(Problem to solve): Beginning at the line that contains "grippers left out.", reproduce the entries below exactly, ending with the line that contains "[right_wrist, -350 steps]". Omit each picture.

(Records drawn from a dataset)
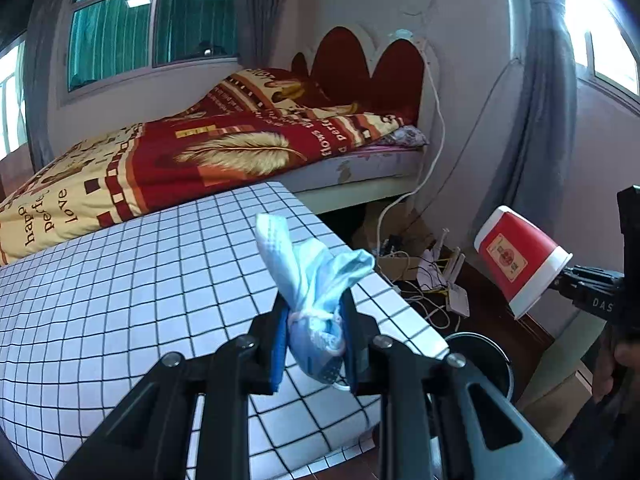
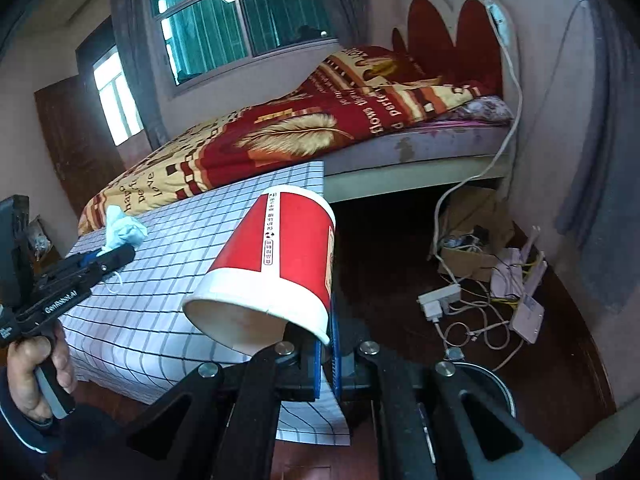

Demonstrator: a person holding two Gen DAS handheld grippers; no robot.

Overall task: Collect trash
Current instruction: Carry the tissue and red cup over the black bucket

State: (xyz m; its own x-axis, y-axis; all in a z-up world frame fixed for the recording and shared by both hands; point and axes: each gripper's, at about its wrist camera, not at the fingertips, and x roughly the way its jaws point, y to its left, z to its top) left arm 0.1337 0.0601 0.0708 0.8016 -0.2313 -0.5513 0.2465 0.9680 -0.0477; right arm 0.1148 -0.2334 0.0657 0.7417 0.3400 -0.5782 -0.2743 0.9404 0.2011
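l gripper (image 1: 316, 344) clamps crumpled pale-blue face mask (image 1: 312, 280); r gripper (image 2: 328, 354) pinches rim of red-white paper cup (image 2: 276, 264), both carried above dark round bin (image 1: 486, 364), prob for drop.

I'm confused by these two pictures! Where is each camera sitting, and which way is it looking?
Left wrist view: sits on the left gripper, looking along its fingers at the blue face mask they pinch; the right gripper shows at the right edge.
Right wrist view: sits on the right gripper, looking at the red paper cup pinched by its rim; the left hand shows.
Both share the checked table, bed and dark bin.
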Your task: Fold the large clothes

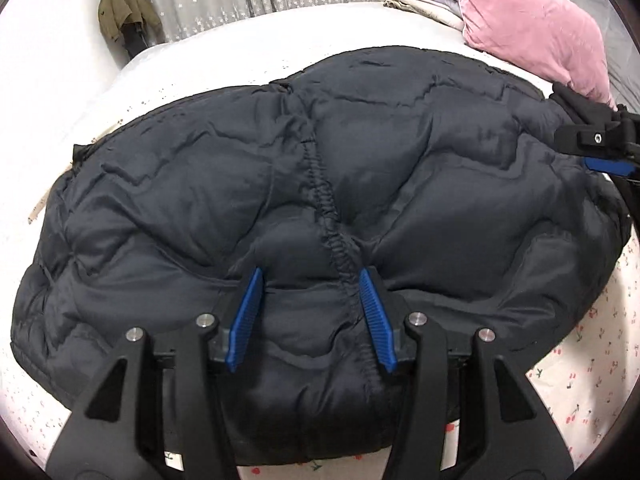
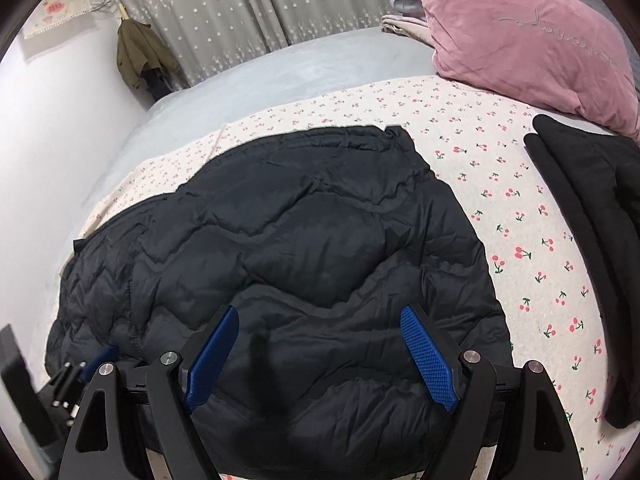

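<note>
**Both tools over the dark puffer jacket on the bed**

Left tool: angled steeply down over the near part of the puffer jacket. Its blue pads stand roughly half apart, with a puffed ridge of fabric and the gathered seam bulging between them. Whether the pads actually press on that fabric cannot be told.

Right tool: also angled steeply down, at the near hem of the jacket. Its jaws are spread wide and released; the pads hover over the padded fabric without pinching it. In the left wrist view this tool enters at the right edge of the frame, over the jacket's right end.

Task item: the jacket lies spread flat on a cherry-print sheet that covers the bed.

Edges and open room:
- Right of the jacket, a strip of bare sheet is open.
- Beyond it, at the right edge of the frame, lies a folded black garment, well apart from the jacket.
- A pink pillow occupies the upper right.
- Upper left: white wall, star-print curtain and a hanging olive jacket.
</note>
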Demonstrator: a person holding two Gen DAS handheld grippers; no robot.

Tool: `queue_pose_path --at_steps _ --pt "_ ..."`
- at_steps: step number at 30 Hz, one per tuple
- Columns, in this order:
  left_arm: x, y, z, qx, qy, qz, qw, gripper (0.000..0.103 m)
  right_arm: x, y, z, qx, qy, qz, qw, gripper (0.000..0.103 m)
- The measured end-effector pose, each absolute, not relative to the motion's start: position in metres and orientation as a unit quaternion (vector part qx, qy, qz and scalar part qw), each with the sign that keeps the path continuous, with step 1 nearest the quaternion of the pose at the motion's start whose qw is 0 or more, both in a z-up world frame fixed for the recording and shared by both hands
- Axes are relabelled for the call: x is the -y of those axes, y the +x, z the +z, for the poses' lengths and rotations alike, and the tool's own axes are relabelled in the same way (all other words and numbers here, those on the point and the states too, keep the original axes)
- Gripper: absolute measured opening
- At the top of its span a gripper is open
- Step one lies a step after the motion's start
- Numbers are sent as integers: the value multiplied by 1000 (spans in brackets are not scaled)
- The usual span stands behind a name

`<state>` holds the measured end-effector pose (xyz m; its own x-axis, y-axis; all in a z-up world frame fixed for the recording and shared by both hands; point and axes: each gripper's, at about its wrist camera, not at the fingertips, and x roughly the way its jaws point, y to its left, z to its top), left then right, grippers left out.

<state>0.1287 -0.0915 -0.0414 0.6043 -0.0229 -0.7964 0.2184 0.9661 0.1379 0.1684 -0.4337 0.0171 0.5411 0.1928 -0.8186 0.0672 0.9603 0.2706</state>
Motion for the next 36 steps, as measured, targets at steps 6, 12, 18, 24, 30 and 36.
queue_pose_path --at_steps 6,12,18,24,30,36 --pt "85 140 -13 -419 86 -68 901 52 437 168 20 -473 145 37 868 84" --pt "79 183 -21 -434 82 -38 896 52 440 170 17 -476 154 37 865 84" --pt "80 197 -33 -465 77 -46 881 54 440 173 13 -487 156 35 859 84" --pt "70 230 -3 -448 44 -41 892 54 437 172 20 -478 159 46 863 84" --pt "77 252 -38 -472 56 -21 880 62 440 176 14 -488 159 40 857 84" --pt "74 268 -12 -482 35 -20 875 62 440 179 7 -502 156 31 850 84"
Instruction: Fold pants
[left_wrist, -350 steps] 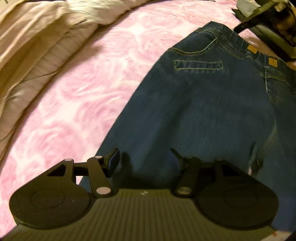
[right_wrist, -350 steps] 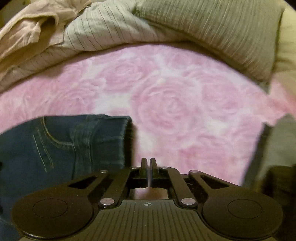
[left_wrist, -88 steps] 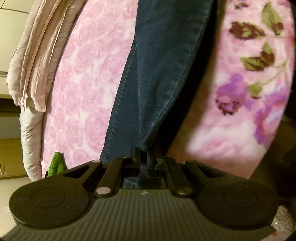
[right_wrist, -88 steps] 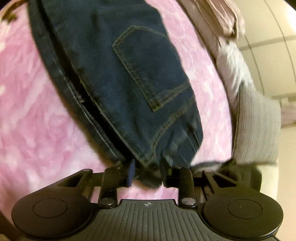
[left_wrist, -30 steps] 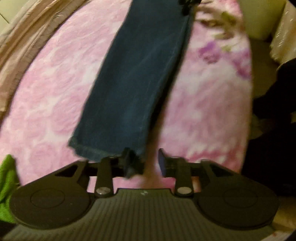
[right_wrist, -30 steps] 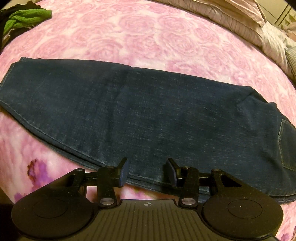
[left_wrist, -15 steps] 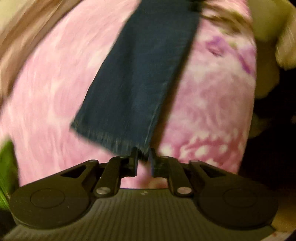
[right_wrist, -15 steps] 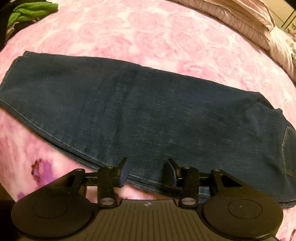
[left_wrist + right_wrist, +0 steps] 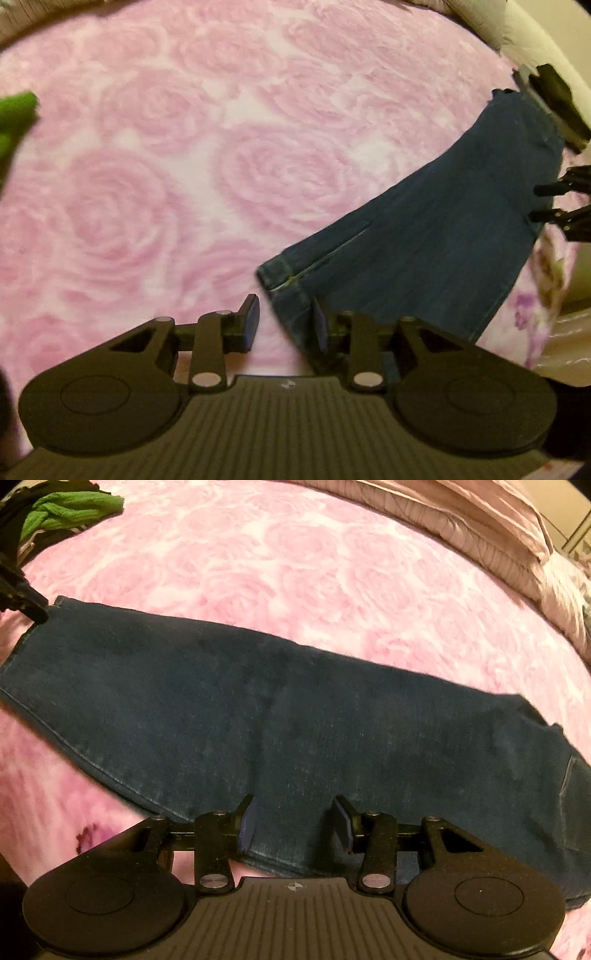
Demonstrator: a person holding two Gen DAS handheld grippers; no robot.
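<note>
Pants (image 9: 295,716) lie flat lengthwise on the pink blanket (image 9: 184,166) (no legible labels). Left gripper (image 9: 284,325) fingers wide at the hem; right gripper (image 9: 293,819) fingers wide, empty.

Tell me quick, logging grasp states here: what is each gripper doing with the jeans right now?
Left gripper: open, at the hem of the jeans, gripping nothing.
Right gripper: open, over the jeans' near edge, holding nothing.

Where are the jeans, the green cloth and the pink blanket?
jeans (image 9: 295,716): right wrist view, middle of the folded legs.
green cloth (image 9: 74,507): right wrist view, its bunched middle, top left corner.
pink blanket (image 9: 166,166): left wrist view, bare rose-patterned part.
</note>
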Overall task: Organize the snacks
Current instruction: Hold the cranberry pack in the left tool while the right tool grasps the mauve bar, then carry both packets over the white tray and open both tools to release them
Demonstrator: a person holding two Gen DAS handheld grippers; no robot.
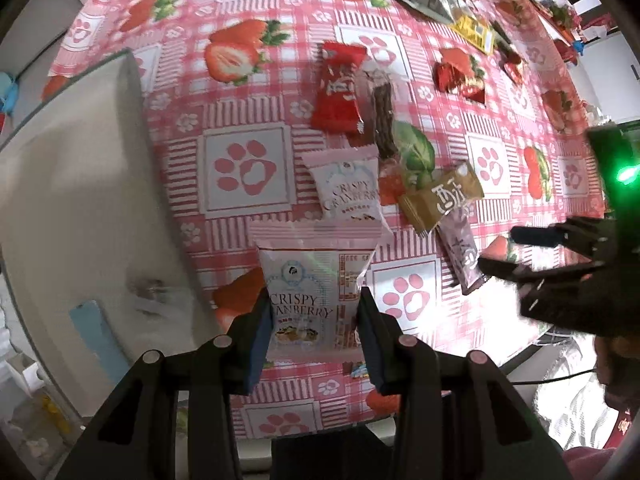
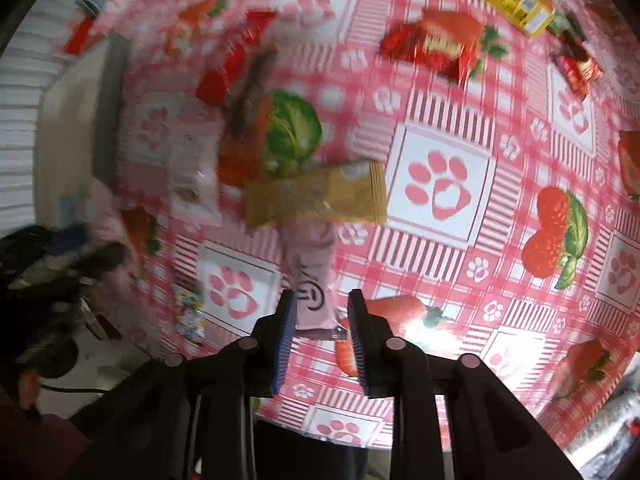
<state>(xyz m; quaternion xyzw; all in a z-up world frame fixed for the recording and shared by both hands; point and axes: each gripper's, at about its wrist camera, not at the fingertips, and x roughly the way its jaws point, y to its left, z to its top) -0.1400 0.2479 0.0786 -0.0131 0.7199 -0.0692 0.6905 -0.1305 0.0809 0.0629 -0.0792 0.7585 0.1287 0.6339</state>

(Output):
`<state>` holds the measured end-effector pose (xyz m; its own x-axis, y-axis; all in a z-up world frame fixed for the recording and shared by both hands; point and axes: each gripper's, at about its wrist camera, not at the fingertips, and x roughly the way its jaws point, y to its left, z to its top), left then right, grippers left out.

<state>0.1287 -0.0915 -0.0414 0.6043 -0.0229 -0.7964 0.2184 0.9661 0.1379 0.1684 -0.4337 0.0171 0.5411 0.1928 -0.8186 0.0672 0.9603 0.2706</state>
Motion for the next 36 steps, as measured, targets at steps 6, 12, 18, 24, 30 and 36.
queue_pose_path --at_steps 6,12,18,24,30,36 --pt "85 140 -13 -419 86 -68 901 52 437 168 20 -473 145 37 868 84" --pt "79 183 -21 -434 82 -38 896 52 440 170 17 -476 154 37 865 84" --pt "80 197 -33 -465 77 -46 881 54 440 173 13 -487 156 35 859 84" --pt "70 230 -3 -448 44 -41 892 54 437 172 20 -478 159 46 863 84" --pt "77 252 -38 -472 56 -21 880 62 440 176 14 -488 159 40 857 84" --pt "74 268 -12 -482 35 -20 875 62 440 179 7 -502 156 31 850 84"
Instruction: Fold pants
[left_wrist, -350 steps] 
[right_wrist, -350 steps] 

What this exercise required is now done.